Ce recueil de nouvelles comprend cinq textes. Cinq nouvelles qui, en  tournant autour de moments tragiques de l’existence éclairent le  comportement du personnage principal. La première nouvelle, la plus longue (175 pages), proche d’un court roman donne le titre à ce recueil.  La seconde histoire, en parlant de la rédaction d’une nouvelle, est une intéressante leçon de création littéraire. Elle montre comment l’auteur nous accroche en donnant de l’épaisseur à son personnage principal. Les descriptions doivent faire ressentir le décor au lecteur, la narration laisse une part de suspense et la chute est une réussite. C’est cette écriture poétique et lyrique qui place le lecteur au plus près des émotions du personnage. En ce sens, Colum McCann est un artiste.

Treize façons de voir nous éclaire sur les derniers jours de Monsieur Mendelssohn, un vieil homme acariâtre à cause de la décadence de son corps qui, pourtant tient encore à assumer seul sa sortie au restaurant avec son fils, Elliot  » l‘homme des hedge-funds, politicien en herbe, coureur bien connu« . A part Sally, son infirmière, Elliot est la seule présence qui lui reste depuis la mort de sa chère et tendre épouse et le départ de sa fille pour une mission diplomatique en Israël. C’est en sortant de ce déjeuner exécrable avec Elliot que le vieil homme se fait agresser dans la rue. Avec beaucoup d’humour, la vieillesse donne certains privilèges, nous suivons le parcours du vieil homme, instants filmés par des caméras de surveillance et observons quelques bribes de son passé. Ce qui est un autre point évoqué par le personnage auteur de la seconde nouvelle : «  Ce qu’il sait, en revanche, c’est que le froid et l’isolement seront importants : parce que ce récit traite de la Saint-Sylvestre, parce que Sandi sera prisonnière dans son cube de solitude humaine, comme la plupart d’entre nous à l’aube d’une nouvelle année, quand nous regardons à la fois derrière et devant nous. » Le passé éclaire souvent les comportements présents.

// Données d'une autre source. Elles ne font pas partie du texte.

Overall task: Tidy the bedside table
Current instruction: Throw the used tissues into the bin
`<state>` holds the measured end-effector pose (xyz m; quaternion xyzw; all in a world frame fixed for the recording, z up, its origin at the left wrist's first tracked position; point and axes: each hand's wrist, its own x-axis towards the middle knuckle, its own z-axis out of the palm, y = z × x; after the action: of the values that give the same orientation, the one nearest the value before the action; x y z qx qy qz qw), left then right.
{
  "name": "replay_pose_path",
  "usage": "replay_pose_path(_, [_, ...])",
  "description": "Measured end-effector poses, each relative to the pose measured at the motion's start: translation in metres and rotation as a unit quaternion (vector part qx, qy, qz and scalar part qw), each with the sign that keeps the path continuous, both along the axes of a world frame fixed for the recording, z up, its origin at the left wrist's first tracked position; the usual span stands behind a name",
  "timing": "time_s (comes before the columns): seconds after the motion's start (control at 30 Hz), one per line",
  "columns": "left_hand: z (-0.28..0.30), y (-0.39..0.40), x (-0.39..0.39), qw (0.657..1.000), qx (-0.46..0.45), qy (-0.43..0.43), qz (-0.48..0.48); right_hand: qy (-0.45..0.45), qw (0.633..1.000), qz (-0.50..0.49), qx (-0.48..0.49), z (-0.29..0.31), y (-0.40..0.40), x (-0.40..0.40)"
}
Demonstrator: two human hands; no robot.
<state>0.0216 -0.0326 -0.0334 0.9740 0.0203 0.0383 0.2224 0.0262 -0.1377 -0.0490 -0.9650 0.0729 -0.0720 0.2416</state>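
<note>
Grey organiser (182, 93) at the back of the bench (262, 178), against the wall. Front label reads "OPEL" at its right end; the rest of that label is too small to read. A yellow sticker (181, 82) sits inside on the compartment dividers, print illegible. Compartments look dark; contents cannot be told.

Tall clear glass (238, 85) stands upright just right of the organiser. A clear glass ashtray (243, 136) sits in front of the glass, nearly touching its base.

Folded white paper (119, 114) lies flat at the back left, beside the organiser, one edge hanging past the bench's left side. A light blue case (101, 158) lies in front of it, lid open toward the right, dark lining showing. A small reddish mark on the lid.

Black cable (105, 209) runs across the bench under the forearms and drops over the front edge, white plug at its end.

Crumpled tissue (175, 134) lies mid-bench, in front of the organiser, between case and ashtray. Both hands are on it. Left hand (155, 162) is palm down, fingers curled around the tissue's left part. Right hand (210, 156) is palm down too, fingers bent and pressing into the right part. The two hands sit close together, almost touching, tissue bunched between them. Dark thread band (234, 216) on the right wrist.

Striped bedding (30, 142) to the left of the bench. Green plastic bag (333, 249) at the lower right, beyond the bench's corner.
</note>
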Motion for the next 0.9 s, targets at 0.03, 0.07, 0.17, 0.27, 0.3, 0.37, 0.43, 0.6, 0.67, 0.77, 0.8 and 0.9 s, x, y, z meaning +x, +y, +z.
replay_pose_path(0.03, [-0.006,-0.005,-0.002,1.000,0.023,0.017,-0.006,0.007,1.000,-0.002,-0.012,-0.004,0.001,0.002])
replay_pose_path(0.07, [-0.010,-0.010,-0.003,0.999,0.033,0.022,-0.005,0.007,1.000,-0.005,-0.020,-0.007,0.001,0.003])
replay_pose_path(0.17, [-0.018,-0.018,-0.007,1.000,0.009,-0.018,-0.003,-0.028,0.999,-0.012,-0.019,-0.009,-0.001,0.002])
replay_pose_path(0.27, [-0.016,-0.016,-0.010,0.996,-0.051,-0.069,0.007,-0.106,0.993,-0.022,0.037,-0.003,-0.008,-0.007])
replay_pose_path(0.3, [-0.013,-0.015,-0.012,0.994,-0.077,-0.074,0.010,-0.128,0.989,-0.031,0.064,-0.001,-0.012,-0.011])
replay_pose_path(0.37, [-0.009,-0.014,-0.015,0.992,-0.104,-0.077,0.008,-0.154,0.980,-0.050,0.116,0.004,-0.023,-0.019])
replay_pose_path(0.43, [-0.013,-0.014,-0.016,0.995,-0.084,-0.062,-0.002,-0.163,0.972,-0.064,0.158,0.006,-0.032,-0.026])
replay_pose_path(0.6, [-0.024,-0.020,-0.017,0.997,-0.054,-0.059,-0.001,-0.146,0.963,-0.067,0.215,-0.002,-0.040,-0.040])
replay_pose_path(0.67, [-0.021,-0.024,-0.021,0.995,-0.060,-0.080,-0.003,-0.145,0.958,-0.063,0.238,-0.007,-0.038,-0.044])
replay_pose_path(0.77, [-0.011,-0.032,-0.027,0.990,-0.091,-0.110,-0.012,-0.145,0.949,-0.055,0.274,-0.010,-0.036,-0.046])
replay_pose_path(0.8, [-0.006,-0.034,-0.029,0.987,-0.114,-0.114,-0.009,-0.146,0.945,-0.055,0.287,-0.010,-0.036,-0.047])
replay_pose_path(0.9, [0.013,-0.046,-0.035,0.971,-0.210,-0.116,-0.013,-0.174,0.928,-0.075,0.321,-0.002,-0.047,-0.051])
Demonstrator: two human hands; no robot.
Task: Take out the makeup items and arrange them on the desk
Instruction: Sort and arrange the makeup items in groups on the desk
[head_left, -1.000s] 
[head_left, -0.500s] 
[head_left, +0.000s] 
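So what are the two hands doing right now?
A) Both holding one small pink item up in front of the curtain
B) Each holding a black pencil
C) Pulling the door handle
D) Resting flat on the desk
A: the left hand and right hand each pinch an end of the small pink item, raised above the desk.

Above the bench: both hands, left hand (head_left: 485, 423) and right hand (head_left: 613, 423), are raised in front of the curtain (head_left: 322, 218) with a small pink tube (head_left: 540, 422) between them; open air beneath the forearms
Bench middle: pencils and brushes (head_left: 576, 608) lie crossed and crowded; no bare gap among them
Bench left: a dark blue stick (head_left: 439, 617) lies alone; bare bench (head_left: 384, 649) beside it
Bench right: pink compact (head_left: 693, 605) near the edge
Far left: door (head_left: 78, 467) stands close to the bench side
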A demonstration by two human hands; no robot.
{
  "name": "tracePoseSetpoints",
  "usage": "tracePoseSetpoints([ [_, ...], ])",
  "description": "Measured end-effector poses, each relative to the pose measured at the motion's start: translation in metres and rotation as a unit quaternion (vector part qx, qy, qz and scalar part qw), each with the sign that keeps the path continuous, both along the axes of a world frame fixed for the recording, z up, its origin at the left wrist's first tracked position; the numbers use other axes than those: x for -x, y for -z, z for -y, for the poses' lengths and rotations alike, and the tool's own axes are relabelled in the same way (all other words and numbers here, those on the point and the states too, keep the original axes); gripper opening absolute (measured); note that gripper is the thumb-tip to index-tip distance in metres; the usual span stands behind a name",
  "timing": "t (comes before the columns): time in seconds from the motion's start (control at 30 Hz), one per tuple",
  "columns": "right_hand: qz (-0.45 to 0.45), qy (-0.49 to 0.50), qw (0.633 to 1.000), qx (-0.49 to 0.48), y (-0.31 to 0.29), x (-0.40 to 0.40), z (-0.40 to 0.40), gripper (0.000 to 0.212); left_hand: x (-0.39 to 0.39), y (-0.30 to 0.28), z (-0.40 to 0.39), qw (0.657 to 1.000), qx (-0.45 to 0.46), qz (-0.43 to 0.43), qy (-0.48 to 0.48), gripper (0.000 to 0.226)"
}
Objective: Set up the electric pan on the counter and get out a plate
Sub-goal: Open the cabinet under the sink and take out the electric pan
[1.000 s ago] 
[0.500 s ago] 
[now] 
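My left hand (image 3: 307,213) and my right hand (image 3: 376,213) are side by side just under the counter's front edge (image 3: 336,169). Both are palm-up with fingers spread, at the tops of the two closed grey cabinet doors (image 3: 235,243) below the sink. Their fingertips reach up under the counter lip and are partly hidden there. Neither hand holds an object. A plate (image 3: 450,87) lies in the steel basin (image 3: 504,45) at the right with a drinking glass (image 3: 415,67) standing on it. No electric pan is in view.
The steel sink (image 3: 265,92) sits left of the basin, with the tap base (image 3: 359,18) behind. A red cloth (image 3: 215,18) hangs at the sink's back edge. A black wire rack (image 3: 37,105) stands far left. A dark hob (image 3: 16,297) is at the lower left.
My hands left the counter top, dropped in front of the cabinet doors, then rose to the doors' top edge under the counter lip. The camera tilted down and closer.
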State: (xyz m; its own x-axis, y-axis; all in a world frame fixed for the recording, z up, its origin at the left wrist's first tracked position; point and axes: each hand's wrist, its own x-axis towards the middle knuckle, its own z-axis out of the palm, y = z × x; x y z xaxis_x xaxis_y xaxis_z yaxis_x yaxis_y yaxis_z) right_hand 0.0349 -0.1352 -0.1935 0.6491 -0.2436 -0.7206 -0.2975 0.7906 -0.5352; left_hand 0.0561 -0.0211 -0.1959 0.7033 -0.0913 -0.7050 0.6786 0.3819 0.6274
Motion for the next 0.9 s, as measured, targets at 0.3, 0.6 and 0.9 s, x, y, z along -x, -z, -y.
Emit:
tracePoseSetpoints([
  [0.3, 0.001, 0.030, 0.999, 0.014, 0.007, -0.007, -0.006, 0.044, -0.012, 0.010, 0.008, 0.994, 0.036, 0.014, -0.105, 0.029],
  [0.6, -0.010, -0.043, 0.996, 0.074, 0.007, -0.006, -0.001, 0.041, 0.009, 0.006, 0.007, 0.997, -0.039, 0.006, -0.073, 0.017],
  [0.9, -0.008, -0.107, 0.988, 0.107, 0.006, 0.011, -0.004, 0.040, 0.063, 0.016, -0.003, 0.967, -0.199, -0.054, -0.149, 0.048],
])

Sh’khol, la troisième nouvelle traite de la peur de perdre un enfant. Ce mot hébreu qui nomme le parent endeuillé ne se traduit pas en français. Rebecca craint la noyade d’un fils adopté dans un orphelinat russe. Si ce n’est la douleur de la mère, tout reste relativement flou. Peut-être comme le monde vu par cet enfant sourd et sujet aux crises de convulsion.

Être dans la peau de Beverley, une religieuse de soixante-seize ans qui, malgré sa mémoire fragile, reconnaît à la télé en la personne d’un diplomate l’homme qui l’a torturée lors d’un enlèvement cinquante plus tôt dans la jungle est assez aisé tant ce personnage fait vivre ses émotions.  » Suis-je censée accorder mon pardon tout de suite, Seigneur? Dois-je me réconcilier avec le mal? » C’est sans doute ma nouvelle préférée de ce recueil.

Et enfin, Comme s’il y avait des arbres, montre la complexité d’un acte de violence d’un homme poussé à bout. Jamie, sur son cheval avec son enfant de trois ans agresse un ouvrier roumain employé sur le chantier dont il s’est fait viré. Je ne me prononcerai pas sur la morale de cette histoire. Les revers de la vie pousse parfois vers des actes injustes.

C’est toutefois ces comportements (un tantinet racistes) des personnages de la première et dernière nouvelle qui m’ont laissée perplexe et je n’ai pas vraiment adhéré au flux narratif de ce court roman qu’est Treize façons de voir.

Par contre, ce fut un réel plaisir de lecture pour les seconde et quatrième nouvelles.